Exercise objective >> Begin at the line containing "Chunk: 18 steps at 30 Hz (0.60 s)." in the entries below and end at the line containing "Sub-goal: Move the"; transcribe that range exactly and nothing outside it.

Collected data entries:
⟨
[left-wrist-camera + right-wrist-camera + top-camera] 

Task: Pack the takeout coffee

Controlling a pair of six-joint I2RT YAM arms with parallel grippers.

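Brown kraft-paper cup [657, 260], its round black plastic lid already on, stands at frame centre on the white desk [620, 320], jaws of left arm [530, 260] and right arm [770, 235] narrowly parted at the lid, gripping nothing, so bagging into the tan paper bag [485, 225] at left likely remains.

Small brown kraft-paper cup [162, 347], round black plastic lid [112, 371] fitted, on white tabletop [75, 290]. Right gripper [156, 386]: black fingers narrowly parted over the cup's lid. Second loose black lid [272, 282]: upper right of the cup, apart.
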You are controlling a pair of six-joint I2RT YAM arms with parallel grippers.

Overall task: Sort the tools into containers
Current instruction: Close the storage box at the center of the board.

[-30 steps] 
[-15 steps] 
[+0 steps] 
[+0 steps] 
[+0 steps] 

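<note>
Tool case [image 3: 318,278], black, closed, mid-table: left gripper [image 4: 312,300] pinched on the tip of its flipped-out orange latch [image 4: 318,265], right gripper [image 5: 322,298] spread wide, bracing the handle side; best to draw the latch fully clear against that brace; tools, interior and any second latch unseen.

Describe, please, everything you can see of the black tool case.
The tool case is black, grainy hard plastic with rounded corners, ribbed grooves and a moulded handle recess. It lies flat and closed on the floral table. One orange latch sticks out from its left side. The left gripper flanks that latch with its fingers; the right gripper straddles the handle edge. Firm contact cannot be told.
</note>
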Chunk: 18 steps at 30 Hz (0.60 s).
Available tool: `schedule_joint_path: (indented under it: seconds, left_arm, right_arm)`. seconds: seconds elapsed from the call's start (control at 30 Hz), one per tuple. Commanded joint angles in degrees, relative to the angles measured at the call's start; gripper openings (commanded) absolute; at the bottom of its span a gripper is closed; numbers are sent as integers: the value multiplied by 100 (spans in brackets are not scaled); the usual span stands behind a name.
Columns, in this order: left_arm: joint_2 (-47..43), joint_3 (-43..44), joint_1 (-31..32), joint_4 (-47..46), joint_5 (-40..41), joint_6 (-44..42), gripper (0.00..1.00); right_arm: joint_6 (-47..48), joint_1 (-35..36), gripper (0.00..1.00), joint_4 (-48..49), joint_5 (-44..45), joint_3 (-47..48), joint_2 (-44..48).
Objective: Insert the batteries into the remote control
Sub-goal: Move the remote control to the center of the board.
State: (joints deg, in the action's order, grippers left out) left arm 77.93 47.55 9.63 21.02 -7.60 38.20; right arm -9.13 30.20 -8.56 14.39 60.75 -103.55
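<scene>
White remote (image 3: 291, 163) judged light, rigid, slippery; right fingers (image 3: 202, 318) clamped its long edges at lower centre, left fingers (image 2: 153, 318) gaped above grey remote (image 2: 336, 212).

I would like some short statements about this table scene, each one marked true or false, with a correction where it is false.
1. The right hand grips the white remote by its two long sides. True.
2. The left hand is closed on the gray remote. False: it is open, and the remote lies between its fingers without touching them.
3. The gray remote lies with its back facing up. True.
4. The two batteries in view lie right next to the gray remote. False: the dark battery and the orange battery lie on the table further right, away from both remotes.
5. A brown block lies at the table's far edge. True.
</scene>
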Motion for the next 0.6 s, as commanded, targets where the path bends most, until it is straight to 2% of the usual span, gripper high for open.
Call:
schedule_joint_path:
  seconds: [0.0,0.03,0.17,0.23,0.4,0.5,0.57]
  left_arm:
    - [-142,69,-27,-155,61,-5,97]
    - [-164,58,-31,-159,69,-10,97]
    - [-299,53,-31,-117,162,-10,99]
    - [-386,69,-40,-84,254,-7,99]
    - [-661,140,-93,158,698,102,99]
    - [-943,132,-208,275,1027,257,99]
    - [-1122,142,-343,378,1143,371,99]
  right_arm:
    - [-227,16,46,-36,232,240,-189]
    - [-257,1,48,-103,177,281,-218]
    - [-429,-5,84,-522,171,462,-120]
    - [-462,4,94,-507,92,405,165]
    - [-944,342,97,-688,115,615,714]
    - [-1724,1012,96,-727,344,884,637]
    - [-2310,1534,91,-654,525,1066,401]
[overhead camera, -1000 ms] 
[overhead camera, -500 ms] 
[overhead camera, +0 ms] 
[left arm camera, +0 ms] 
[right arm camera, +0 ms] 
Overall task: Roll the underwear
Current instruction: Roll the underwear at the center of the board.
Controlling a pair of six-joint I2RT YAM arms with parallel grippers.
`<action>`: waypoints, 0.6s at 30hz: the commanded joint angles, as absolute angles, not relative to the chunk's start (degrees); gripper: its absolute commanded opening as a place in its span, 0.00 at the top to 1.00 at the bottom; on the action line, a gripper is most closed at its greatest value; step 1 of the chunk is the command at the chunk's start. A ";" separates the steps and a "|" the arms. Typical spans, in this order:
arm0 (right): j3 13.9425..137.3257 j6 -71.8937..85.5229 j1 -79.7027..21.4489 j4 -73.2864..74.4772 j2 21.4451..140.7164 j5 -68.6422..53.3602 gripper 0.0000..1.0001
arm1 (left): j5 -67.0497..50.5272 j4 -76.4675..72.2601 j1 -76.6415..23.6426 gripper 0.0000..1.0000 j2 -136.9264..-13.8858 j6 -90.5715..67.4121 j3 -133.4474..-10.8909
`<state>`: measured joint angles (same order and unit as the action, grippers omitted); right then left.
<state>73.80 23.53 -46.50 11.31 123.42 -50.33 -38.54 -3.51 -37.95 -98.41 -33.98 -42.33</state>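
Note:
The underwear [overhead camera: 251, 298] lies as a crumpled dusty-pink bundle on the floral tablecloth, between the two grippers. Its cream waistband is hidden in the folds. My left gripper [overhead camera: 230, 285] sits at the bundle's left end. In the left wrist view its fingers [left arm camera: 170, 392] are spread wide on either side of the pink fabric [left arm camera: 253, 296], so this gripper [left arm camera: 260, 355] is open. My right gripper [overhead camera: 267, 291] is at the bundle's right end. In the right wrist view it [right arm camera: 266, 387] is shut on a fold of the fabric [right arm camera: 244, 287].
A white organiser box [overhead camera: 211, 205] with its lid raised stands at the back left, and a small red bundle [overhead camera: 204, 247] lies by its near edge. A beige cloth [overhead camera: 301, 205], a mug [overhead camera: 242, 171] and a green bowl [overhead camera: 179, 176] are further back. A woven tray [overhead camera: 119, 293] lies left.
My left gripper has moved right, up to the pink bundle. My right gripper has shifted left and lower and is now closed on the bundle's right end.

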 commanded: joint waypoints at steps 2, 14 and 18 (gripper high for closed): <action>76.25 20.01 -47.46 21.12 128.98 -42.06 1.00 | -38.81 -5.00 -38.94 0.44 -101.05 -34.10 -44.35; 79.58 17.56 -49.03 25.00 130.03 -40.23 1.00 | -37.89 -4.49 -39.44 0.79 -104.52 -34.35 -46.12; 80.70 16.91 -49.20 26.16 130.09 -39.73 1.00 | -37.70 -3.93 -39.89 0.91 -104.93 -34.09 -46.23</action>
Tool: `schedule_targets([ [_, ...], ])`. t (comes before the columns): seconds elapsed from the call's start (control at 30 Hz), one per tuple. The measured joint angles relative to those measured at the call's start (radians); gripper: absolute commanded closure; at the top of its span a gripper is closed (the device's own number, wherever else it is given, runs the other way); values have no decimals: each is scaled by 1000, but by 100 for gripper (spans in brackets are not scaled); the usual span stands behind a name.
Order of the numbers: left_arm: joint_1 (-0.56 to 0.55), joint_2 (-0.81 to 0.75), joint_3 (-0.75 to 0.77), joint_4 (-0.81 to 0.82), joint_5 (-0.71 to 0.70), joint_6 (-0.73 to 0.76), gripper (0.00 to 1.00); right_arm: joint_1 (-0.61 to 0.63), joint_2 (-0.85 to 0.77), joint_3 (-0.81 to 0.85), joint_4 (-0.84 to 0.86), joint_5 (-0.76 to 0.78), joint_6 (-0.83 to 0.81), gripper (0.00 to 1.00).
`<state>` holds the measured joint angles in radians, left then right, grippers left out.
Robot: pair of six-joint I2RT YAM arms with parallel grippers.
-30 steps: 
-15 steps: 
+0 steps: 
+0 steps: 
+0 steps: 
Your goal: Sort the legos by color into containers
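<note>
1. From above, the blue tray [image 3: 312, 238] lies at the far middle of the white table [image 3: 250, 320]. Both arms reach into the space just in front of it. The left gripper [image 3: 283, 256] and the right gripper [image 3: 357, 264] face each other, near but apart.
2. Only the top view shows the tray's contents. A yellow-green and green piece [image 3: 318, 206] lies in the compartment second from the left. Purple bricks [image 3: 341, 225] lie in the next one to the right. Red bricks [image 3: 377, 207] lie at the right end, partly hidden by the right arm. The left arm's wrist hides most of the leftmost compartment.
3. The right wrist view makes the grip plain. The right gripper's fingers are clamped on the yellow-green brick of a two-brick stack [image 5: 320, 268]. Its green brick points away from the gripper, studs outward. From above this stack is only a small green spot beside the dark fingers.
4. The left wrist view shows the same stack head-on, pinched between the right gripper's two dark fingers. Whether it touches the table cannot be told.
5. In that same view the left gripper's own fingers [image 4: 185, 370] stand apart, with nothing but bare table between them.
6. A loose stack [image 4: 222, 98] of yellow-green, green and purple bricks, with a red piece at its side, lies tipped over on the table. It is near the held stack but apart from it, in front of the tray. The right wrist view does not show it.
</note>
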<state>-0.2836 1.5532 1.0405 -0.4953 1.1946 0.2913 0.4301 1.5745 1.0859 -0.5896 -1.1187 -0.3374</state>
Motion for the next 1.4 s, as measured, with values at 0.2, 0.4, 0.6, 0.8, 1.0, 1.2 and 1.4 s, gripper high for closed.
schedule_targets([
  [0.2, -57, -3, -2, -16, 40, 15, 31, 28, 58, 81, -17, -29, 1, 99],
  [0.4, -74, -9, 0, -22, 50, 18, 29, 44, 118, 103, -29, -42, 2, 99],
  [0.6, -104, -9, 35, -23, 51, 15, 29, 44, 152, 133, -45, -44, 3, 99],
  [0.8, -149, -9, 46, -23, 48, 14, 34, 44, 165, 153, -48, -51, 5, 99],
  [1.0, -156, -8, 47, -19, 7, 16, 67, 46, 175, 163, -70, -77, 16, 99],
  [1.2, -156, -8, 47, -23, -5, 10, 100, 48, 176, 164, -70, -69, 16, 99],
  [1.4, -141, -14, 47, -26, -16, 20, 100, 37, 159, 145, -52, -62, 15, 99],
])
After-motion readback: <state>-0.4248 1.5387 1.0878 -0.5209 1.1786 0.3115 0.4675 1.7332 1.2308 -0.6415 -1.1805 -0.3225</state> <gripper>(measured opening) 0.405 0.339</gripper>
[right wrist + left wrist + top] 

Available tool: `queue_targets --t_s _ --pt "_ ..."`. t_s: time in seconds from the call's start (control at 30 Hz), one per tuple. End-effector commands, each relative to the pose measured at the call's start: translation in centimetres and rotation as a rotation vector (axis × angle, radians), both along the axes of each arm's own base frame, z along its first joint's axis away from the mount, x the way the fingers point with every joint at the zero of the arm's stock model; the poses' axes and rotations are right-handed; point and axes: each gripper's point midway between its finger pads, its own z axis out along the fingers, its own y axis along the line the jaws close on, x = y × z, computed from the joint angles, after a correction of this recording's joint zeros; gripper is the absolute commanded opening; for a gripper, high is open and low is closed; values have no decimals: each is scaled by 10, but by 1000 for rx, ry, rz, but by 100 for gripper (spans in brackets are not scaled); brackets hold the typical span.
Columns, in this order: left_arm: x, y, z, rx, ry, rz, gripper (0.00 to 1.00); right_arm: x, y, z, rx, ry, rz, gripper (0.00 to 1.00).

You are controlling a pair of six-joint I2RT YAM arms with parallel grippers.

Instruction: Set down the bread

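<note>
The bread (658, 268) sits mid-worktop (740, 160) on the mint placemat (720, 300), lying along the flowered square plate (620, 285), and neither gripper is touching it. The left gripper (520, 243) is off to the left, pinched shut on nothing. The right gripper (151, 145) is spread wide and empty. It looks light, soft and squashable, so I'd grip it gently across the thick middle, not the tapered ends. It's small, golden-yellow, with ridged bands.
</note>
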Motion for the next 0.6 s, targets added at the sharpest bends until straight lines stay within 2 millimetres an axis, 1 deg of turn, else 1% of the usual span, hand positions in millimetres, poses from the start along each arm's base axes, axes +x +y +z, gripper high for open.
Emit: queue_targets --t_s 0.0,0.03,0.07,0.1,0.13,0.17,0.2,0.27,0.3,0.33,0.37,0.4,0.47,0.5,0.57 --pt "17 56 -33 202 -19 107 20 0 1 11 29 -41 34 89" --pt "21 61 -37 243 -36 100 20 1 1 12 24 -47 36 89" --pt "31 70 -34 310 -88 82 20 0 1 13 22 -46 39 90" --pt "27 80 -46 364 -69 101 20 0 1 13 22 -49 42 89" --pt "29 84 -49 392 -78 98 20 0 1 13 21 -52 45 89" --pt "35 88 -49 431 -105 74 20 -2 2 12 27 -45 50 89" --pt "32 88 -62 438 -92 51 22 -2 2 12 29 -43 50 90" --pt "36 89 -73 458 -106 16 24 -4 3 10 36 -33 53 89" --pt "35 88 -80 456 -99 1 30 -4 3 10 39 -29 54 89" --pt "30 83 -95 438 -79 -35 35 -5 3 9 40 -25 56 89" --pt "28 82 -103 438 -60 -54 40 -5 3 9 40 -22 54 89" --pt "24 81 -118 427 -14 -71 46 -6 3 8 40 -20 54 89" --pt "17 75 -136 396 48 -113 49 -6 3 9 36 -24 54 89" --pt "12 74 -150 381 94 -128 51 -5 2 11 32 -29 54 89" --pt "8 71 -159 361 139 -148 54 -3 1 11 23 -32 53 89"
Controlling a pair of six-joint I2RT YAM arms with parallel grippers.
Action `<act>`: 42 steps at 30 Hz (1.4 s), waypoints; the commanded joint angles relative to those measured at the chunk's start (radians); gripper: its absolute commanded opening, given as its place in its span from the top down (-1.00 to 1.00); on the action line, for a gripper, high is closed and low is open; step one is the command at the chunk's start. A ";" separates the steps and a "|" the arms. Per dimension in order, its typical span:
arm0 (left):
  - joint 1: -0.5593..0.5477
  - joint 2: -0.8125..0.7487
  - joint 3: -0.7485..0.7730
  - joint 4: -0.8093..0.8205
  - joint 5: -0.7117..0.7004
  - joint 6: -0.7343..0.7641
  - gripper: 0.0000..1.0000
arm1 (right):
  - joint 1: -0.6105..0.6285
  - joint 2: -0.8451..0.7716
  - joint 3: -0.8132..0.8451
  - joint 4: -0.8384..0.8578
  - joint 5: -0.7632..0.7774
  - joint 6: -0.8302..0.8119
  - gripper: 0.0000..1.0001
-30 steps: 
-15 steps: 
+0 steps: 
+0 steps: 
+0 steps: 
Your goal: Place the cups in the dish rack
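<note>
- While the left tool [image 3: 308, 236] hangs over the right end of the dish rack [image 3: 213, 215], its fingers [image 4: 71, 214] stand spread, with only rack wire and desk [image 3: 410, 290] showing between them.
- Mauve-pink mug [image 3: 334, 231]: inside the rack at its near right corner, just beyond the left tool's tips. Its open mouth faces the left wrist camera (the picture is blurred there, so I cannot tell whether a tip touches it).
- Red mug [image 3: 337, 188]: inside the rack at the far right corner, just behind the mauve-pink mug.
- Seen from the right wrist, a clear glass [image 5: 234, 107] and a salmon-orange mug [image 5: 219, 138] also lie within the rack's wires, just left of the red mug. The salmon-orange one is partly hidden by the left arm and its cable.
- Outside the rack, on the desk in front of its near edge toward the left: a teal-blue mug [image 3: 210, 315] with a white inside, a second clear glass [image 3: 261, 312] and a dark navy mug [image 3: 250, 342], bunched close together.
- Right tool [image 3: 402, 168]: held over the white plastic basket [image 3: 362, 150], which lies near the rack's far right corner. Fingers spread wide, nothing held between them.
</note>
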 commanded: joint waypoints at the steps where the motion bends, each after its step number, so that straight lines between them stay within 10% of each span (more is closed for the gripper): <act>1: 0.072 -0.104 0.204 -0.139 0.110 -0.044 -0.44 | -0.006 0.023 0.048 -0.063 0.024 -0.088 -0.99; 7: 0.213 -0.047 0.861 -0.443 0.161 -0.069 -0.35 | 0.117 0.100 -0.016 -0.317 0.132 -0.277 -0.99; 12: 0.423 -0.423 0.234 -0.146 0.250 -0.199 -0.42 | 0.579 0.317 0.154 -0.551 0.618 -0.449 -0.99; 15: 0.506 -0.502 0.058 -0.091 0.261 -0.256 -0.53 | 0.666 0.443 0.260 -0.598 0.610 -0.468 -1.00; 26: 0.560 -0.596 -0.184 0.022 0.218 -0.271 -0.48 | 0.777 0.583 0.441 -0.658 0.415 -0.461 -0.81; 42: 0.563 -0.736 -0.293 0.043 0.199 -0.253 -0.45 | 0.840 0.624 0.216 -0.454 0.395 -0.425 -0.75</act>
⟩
Solution for this exercise >>
Chunk: 18 steps at 30 Hz (0.60 s).
Available tool: `schedule_joint_path: (indented under it: seconds, left_arm, right_arm)`. seconds: seconds elapsed from the call's start (control at 30 Hz), one per tuple. Commanded joint angles in degrees, relative to the angles measured at the call's start; gripper openings (commanded) absolute; at the bottom of its span a gripper is closed; numbers are sent as integers: the value multiplied by 100 (spans in brackets are not scaled); the usual span stands behind a name.
Columns, in this order: left_arm: joint_2 (-47..43), joint_3 (-43..44), joint_1 (-31..32), joint_4 (-47..46), joint_5 (-40..41), joint_6 (-44..42), gripper (0.00..1.00); right_arm: joint_6 (-47..48), joint_1 (-35..36), gripper (0.00..1.00), joint_4 (-48..49), joint_5 (-44..45), joint_3 (-47..48), joint_2 (-44..48).
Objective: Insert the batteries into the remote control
Sub-goal: Move the remote control to the center of the board.

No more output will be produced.